What the task requires: Your answer should be the lines from the start of the records through the line with "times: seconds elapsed", copied word for word.

Information:
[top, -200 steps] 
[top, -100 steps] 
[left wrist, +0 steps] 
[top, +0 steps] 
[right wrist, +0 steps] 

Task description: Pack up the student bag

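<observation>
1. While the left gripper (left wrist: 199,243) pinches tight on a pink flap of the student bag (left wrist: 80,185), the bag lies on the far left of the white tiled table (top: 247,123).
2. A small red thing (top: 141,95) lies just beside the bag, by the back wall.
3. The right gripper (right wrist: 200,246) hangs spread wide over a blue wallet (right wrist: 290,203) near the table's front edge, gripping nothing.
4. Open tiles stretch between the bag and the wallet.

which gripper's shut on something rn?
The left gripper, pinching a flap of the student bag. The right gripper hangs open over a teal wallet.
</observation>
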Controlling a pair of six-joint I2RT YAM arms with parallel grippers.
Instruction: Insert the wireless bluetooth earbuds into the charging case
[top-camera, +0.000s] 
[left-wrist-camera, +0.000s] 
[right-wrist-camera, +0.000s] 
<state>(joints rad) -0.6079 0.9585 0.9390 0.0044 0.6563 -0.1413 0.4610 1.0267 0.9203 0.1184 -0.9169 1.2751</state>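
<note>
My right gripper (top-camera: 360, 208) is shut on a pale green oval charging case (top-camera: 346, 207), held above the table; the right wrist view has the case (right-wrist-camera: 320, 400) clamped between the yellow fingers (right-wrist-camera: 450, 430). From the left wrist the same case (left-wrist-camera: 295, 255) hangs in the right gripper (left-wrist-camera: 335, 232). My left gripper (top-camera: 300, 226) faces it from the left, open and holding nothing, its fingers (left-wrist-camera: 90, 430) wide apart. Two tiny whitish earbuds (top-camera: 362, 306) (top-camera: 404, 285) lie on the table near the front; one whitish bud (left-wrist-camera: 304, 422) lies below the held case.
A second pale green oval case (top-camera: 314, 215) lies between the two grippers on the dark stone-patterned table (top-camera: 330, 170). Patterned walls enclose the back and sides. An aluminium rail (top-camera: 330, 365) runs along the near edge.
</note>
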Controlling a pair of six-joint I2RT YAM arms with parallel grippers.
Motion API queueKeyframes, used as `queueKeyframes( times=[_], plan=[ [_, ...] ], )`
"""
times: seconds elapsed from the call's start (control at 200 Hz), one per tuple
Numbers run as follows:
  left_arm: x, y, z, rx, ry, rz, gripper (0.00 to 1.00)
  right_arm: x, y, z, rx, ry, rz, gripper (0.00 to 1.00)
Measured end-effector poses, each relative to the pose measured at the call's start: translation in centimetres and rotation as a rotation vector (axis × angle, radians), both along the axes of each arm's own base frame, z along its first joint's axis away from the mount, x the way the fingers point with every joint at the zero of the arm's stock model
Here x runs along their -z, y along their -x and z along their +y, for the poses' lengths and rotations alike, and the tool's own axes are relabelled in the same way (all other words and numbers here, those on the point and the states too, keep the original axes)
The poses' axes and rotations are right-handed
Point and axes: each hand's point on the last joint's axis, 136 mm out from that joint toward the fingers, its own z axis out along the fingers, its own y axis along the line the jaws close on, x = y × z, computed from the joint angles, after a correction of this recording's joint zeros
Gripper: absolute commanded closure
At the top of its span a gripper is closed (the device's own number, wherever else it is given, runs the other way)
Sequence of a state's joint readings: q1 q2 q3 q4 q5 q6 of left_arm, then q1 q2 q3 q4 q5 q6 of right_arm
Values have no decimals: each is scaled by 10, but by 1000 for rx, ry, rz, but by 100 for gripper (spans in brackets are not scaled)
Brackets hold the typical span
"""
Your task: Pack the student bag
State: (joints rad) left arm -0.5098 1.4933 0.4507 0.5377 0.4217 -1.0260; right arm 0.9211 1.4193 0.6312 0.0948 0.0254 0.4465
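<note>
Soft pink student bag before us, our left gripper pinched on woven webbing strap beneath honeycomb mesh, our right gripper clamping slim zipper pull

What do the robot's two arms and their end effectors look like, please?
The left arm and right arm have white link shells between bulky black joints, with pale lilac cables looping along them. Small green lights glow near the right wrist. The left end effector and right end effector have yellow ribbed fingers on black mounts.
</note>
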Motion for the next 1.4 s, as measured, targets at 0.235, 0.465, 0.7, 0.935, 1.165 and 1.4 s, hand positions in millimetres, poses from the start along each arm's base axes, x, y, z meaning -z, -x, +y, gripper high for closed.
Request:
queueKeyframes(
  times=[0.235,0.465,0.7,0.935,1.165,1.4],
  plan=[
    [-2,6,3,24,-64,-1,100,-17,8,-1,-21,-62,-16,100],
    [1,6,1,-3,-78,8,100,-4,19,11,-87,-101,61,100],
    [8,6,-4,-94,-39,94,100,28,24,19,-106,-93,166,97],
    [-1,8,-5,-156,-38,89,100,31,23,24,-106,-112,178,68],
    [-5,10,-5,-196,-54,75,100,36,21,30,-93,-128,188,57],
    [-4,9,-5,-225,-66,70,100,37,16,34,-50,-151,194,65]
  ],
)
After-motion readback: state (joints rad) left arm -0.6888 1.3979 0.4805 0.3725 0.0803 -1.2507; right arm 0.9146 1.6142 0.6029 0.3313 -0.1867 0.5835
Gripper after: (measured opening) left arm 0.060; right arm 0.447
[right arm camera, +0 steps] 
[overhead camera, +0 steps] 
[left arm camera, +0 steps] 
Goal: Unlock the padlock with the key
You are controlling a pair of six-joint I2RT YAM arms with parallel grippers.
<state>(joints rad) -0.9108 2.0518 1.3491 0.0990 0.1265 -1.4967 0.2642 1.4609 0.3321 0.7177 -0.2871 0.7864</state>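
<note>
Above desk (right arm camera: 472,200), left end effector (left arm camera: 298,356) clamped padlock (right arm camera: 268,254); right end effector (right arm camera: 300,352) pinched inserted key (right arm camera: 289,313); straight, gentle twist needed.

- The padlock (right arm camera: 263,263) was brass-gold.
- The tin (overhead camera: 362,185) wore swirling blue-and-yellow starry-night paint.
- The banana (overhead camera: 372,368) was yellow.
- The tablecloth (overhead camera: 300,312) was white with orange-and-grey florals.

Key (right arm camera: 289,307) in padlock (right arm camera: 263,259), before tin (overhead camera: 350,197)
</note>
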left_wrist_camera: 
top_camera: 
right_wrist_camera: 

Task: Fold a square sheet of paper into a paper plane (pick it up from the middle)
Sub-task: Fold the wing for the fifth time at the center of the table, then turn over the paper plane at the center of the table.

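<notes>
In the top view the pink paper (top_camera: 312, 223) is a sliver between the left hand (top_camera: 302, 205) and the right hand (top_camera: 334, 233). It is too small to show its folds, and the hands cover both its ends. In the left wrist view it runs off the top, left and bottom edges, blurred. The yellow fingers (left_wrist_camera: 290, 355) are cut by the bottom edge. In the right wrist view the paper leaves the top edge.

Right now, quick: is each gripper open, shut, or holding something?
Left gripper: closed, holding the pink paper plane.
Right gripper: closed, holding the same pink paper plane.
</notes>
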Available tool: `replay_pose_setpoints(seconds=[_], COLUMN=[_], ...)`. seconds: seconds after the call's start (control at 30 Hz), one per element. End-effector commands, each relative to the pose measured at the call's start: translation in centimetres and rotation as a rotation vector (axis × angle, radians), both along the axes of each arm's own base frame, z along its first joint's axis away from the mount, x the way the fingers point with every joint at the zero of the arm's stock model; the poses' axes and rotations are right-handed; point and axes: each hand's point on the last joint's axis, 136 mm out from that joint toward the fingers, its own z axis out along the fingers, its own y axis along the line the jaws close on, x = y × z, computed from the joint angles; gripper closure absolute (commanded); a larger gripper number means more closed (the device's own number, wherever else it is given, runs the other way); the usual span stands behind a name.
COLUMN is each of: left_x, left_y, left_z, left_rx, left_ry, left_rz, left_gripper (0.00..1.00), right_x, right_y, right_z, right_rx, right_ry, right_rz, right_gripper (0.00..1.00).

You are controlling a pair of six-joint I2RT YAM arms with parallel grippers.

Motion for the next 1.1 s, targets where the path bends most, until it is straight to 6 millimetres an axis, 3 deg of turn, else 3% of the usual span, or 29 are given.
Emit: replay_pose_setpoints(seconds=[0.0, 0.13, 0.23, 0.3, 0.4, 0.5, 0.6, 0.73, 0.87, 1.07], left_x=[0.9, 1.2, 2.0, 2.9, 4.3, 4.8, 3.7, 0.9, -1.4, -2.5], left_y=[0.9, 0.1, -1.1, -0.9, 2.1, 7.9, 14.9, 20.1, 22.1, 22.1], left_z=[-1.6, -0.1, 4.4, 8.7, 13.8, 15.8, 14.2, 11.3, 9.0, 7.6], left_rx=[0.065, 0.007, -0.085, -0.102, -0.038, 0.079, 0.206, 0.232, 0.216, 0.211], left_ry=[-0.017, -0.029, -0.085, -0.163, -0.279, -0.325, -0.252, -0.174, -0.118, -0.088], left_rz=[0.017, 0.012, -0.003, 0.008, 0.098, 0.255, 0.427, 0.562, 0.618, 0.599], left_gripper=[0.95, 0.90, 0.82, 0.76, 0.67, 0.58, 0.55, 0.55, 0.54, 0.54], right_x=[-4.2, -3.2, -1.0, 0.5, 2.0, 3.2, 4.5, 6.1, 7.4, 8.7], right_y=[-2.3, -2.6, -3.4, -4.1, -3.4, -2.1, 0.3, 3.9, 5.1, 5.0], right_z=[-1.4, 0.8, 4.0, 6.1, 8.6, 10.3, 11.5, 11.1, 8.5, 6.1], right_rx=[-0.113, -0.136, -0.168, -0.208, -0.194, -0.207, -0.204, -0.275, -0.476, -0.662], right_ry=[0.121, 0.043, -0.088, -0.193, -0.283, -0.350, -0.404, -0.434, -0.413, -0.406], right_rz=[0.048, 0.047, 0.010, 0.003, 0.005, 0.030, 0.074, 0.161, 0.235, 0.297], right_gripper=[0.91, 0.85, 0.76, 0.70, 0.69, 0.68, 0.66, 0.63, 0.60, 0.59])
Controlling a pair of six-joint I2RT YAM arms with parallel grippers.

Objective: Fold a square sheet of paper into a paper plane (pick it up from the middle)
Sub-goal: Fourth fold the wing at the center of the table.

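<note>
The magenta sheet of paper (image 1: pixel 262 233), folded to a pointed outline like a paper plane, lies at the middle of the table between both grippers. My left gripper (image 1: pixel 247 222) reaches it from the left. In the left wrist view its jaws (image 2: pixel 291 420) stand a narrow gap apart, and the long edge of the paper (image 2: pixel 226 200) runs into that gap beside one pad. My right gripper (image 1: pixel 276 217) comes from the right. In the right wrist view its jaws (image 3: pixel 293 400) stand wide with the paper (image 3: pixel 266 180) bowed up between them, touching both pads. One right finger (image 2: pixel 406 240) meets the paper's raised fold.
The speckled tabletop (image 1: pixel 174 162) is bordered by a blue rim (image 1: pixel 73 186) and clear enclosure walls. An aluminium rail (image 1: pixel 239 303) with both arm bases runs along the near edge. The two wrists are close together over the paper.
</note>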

Task output:
[top, -200 steps] 
[top, -100 steps] 
[left wrist, +0 steps] 
[top, +0 steps] 
[right wrist, +0 steps] 

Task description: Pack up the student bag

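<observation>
1. While the left gripper (left wrist: 199,243) pinches tight on a pink flap of the student bag (left wrist: 80,185), the bag lies on the far left of the white tiled table (top: 247,123).
2. A small red thing (top: 141,95) lies just beside the bag, by the back wall.
3. The right gripper (right wrist: 200,246) hangs spread wide over a blue wallet (right wrist: 290,203) near the table's front edge, gripping nothing.
4. Open tiles stretch between the bag and the wallet.

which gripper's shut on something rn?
The left gripper, pinching a flap of the student bag. The right gripper hangs open over a teal wallet.
</observation>
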Controlling a pair of six-joint I2RT YAM arms with parallel grippers.
Instruction: Insert the wireless bluetooth earbuds into the charging case
[top-camera, +0.000s] 
[left-wrist-camera, +0.000s] 
[right-wrist-camera, +0.000s] 
<state>(joints rad) -0.6079 0.9585 0.9390 0.0044 0.6563 -0.1413 0.4610 1.0267 0.9203 0.1184 -0.9169 1.2751</state>
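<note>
My right gripper (top-camera: 360, 208) is shut on a pale green oval charging case (top-camera: 346, 207), held above the table; the right wrist view has the case (right-wrist-camera: 320, 400) clamped between the yellow fingers (right-wrist-camera: 450, 430). From the left wrist the same case (left-wrist-camera: 295, 255) hangs in the right gripper (left-wrist-camera: 335, 232). My left gripper (top-camera: 300, 226) faces it from the left, open and holding nothing, its fingers (left-wrist-camera: 90, 430) wide apart. Two tiny whitish earbuds (top-camera: 362, 306) (top-camera: 404, 285) lie on the table near the front; one whitish bud (left-wrist-camera: 304, 422) lies below the held case.
A second pale green oval case (top-camera: 314, 215) lies between the two grippers on the dark stone-patterned table (top-camera: 330, 170). Patterned walls enclose the back and sides. An aluminium rail (top-camera: 330, 365) runs along the near edge.
</note>
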Controlling a pair of six-joint I2RT YAM arms with parallel grippers.
Motion API queueKeyframes, used as `queueKeyframes( times=[_], plan=[ [_, ...] ], )`
"""
times: seconds elapsed from the call's start (control at 200 Hz), one per tuple

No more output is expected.